Darmian: 6. Match privo di sbavature. Supera con regolarità la linea mediana del campo, creando superiorità sulla fascia sinistra in fase di possesso. Qualora Rossi dovesse decidere di affrontare l'Inter con un modulo diverso da quello adoperato abitualmente, non sarebbe affatto da escludere un inserimento dall'inizio del terzino scuola Milan.
Migliaccio: 6,5. Che sia la gara della stagione, l'ultima di campionato senza stimoli, l'amichevole di metà settimana o una semplice partitella con i compagni, il rendimento è sempre alto. Un esempio di professionalità e attaccamento alla maglia.

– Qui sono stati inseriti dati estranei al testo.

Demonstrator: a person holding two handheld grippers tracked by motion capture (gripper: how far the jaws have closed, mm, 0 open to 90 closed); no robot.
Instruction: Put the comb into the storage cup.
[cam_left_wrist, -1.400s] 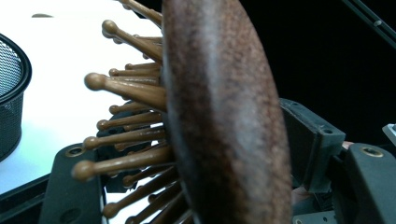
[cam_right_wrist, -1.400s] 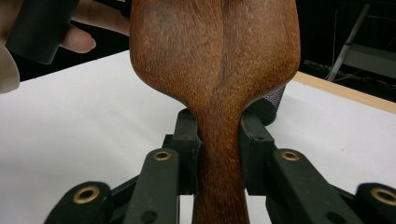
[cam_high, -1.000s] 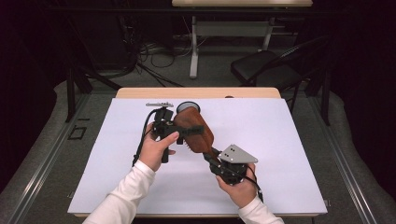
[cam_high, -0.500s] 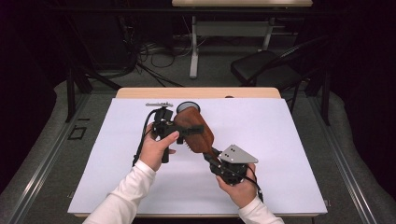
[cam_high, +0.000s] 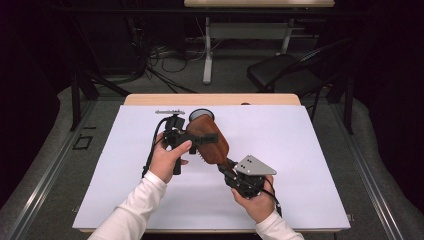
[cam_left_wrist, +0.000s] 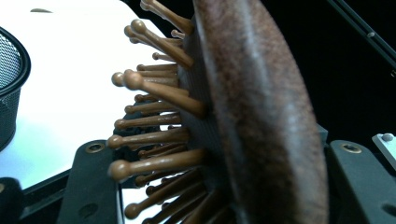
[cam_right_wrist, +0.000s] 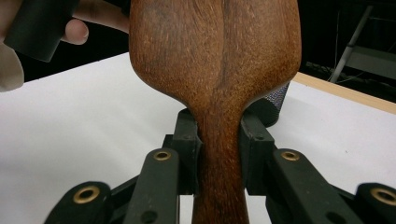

Acquah: 5,5. Dopo una mezz'ora con qualche errore di troppo, abbandona la sfida a causa di un contrasto duro con Guana. Si teme un trauma distorsivo.
Nocerino: 6,5. Realizza la rete del momentaneo uno a zero con una conclusione blanda che viene bucata da Squizzi. Premio a un campionato straordinario, giocato dalla prima all'ultima gara.
Pastore: 6. Poco più di un allenamento. Quando decide di giocare il pallone, crea scompiglio in area e zone limitrofe.
Ilicic: 5,5. Come il gemello Pastore, gioca con il solo obiettivo di non perdere il ritmo in chiave Inter.
Miccoli: 6. Non al meglio, cerca il gol a tutti i costi ma la fortuna non lo assiste. Lascia il campo dopo un'ora di gioco, gli spettatori gli tributano una vera e propria standing ovation che sa tanto di addio.
Liverani: 6. Ultima al "Barbera" per il regista romano. Tanto gioco macinato e qualche sbavatura.
Kurtic: 5. Quaranta minuti senza incidere.
Pinilla: 5. Mezz'ora senza lasciare il segno.
Rossi: 6. Tralasciando qualsiasi discorso sull'eventuale addio (o riconferma), preoccupa seriamente il rendimento della difesa: disastroso. Se questa sarà la prestazione contro l'Inter, in finale il Palermo reciterà il semplice ruolo di comparsa. Già a partire da domani, come direbbe il Delio nazionale, bisognerà lavorare, lavorare, lavorare.
CHIEVO:
Squizzi 5; Sardo 6,5, Andreolli 6 (Cesar 6), Morero 6, Mantovani 6,5; Fernandes 6,5, Guana 6,5, Bogliacino 6 (Pulzetti 7); Dimitrijevic 5,5 (Constant 7); Pellissier 7, Moscardelli 5,5.